3. Resolving the level of ordinary skill in the pertinent art.
4. Considering objective evidence present in the application indicating obviousness or nonobviousness.
Claim(s) 1, 4, 6, 14, 15 and 20 is/are rejected under 35 U.S.C. 103 as being unpatentable over Verburgh (US Pub 2010/0182410) in view of Konieczny (US Pub 2018/0144491).

Re claim 1: (Currently Amended) Verburgh ‘410 discloses a method of processing a depth map, the method comprising:
receiving a first depth map (e.g. the system discloses block 106 receiving a depth map from the depth from motion block 102, which is taught in ¶ [65] and [66].);

[0065] A depth from motion (DFM) block 102 provides a depth map based on an input motion vector field 124, for example using a known method (for examples, see WO 99/40726, U.S. Pat. No. 6,563,873, and WO 01/91468). Based on the incoming motion vector field 124 (i.e. coming from a motion estimator), the depth from motion block 102 calculates a depth cue. For example, one possible way to implement a DFM block 102 is by comparing the motion vector field with a background motion vector field. In that case, the background motion vector field is computed based on an overall movement in the image (e.g. pan-zoom parameters). Based on the motion vector field 124 and the background motion vector field, depth from motion is calculated. This is done by calculating the AVD (Absolute Vector Distance, i.e. the sum of the absolute values of the differences of X and Y components of the background motion vector and input motion vector) for vectors in the vector field. The result is a vector field representing a motion estimation of the video signal. However, the use of background vector field and pan-zoom parameters is optional. The motion estimation is converted into a depth map.

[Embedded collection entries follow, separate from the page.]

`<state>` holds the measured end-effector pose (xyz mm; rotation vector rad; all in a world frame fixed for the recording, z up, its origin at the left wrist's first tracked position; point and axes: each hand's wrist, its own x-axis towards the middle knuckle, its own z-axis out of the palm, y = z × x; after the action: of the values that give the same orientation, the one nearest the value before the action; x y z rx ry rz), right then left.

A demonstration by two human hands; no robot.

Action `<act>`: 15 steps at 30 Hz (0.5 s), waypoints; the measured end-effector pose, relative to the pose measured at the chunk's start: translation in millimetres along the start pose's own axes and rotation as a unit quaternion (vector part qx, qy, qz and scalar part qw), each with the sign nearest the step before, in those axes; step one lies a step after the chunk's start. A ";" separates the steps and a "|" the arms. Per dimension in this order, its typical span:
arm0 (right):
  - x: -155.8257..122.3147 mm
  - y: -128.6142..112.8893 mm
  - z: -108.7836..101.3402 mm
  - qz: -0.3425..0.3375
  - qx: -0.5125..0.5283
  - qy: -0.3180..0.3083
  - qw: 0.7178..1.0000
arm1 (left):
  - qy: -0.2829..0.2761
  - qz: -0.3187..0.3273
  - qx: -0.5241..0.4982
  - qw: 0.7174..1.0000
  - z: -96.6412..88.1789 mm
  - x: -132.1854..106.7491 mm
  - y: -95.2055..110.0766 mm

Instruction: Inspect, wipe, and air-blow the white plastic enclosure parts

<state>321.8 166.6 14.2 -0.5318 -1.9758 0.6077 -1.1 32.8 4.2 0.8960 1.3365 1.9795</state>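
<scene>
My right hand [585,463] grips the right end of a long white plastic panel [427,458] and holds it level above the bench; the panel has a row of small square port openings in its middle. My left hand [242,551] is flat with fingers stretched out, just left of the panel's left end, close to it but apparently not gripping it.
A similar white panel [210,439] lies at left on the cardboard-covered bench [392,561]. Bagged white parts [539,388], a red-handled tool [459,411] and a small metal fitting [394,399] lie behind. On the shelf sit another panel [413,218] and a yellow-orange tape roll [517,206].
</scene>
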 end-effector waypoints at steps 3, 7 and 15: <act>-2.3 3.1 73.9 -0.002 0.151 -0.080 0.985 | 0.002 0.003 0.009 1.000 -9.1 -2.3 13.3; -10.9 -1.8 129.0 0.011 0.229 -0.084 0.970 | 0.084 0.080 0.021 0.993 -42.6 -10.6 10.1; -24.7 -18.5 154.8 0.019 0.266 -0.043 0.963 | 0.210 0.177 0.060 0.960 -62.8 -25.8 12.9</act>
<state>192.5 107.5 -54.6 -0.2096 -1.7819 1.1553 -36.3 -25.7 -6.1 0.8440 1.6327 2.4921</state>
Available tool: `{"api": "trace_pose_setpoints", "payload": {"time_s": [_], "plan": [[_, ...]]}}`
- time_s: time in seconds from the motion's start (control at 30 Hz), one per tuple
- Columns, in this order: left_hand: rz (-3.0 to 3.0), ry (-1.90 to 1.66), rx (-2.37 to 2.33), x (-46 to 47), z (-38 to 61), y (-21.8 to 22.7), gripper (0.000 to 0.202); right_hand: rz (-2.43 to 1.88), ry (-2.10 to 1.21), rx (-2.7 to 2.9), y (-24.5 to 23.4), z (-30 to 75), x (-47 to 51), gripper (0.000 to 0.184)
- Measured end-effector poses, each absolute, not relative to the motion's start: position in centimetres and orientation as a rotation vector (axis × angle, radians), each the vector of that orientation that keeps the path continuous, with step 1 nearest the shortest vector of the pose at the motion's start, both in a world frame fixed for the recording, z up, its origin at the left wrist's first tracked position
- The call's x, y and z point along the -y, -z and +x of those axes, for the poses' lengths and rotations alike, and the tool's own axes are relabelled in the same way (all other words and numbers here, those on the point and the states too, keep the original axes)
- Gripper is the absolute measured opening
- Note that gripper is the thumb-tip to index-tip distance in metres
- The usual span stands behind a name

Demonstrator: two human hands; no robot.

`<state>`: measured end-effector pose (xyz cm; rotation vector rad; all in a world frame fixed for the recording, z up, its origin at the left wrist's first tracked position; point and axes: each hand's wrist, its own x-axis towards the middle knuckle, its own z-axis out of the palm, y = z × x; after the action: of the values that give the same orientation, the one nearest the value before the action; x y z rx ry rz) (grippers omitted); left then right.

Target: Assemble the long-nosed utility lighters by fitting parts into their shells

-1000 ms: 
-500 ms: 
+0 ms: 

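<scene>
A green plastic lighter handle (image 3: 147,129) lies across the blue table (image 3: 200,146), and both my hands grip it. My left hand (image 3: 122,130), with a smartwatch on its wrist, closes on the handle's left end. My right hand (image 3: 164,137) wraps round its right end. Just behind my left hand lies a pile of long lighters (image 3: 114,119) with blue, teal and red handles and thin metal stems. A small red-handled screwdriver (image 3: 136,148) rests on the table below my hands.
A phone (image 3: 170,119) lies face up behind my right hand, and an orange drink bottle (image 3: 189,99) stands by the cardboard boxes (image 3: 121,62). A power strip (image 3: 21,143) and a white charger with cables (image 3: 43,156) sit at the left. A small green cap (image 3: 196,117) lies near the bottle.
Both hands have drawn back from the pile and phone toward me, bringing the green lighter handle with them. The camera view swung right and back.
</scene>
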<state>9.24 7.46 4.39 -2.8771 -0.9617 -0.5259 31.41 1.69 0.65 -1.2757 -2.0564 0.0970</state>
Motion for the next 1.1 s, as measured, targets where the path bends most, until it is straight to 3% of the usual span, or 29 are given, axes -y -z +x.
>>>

[0066] In block 106, the depth map is smoothed. In blocks 108 and 110, the input image is filtered by a Gauss-kernel. Block 108 handles the luminance (Y), and block 110 handles the chromaticity (U,V). Preferably an edge preserving filter is used. The result is a blurred image.	

determining a plurality of first candidate depth values for at least one first pixel, wherein the plurality of first candidate depth values comprise depth values for at least a second pixel (e.g. the system discloses several pixels that are evaluated for a cost value.  For each pixel, depth values are calculated based on using the cost values, which is taught in ¶ [70]-[74].);

[0070] In block 118, the partially blurred image output of block 116, the smoothed depth-from-motion output of block 106 are combined to obtain an improved depth map. To this end, a cost value is computed relating to a pixel. In block 118, the lines of the image are scanned (meandered), starting at the uppermost line down to the bottom line, and alternating from left to right and from right to left. The cost value of a current pixel is the minimum value taken from a set of candidate cost values. A candidate cost value is the sum of the cost value of another pixel and the absolute value of the difference between the other pixel's luminance value and the current pixel's luminance value. Instead of luminance values, any pixel parameters such as chromaticity-related values or any color related values may be used.

[0071] FIGS. 2A and 2B depict the candidate pixels that correspond to the candidate cost values. FIG. 2A shows the situation when a line is traversed from left to right, whereas FIG. 2B shows the situation when a line is traversed from right to left. In both Figs., the current pixel is indicated by a cross. The arrow indicates the order in which the pixels are processed. The numbered pixels 1-4 indicate the candidate pixels corresponding to the candidate cost values. Since the lines are processed from top to bottom, it can be seen that the pixels directly adjacent to the current pixel are used, insofar as they have already been processed. Consequently, the three pixels above the current pixel and the previously processed pixel are used to determine the candidate cost values.

[0072] The cost value may be computed as follows. First, the candidate values are computed, i.e., for each of the candidate pixels 1-4 as illustrated in FIGS. 2A or 2B, the candidate cost value is computed. This candidate cost value is the cost value of the candidate pixel plus the absolute difference between the luminance of the candidate pixel and the luminance of the current pixel, i.e.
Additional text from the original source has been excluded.